Universal Rules and Situations of Discretion: How Street-Level Bureaucrats Calculate Suffering
DOI:
https://doi.org/10.31250/1815-8870-2024-20-20-92-112Ключевые слова:
street-level bureaucracy, discretion, universalisation, bureaucratic perspective, quantificationАннотация
The process of determining eligibility for social services from the State is a legal procedure whereby it is determined whether the state should provide social assistance to a citizen and, if so, in what measure. The article studies the organisation created in one Russian city to carry out this procedure. The representatives of this organisation are typical street-level bureaucrats as defined by Michael Lipsky. They interact with citizens face to face, and decide the form in which social services will be provided, and if they will be provided at all.
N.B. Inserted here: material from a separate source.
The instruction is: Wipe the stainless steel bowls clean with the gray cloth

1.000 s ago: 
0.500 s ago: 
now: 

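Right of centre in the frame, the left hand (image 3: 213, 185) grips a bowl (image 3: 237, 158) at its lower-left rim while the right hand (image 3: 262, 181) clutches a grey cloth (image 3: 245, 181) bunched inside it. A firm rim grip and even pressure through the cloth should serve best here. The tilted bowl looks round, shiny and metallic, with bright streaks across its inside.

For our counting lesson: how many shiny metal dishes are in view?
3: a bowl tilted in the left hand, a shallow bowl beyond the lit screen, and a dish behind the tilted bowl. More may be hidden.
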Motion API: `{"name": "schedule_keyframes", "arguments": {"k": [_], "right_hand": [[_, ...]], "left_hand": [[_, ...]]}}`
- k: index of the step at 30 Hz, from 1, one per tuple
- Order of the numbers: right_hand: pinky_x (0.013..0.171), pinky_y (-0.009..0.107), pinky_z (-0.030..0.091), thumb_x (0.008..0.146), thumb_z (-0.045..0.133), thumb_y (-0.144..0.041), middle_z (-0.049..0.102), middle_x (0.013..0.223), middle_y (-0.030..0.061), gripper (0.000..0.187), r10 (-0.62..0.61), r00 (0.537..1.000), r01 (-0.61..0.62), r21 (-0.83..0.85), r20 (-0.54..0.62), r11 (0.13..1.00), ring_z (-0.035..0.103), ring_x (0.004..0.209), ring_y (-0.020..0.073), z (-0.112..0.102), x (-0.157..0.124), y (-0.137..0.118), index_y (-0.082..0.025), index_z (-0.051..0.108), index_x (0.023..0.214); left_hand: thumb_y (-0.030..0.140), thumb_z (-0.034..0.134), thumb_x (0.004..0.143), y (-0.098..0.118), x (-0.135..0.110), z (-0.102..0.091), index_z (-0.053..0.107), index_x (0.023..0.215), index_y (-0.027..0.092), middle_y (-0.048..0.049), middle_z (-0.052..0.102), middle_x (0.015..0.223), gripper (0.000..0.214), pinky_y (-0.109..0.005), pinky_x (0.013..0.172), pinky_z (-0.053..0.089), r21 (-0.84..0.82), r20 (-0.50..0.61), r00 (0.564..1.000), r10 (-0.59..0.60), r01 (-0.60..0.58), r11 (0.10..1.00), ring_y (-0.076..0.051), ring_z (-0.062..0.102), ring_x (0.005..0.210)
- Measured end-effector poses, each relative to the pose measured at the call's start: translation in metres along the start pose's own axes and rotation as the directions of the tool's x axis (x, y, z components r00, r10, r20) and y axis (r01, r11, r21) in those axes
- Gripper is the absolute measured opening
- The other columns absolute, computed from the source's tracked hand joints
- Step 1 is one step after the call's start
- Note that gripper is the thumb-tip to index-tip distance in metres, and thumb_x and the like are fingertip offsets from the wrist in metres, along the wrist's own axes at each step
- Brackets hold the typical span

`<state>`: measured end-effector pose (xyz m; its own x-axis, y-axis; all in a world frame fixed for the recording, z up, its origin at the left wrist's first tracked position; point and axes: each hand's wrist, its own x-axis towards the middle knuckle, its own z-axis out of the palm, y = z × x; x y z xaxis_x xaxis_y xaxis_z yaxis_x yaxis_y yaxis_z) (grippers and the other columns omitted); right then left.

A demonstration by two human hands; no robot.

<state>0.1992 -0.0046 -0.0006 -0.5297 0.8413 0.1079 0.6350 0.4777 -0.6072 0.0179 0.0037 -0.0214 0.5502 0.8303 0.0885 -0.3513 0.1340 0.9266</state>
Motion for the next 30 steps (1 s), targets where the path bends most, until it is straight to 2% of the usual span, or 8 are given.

The creation of this organisation meant a redistribution of powers in the social sector, the fragmentation of the process of granting and providing social assistance and (formally at least) a stricter division between the process of decision-taking and the resultant action. The article analyses how, under such conditions of fragmentation and the introduction of new tools for automating the decision-making process, a space for discretion — the possibility of influencing at a local level and in some cases determining how the work should be carried out — is maintained. The research is based on a qualitative methodology, the basic material being interviews with employees of this new organisation. In addition, documents regulating procedures and monitoring of these were analysed and observations taken. The author demonstrates how “gaps” that arise in the social sector are overcome, and how the professional and ethical categories of specialists in the organisation determine how the process of recognising need as a whole, and the processes of evaluation in particular, are carried out.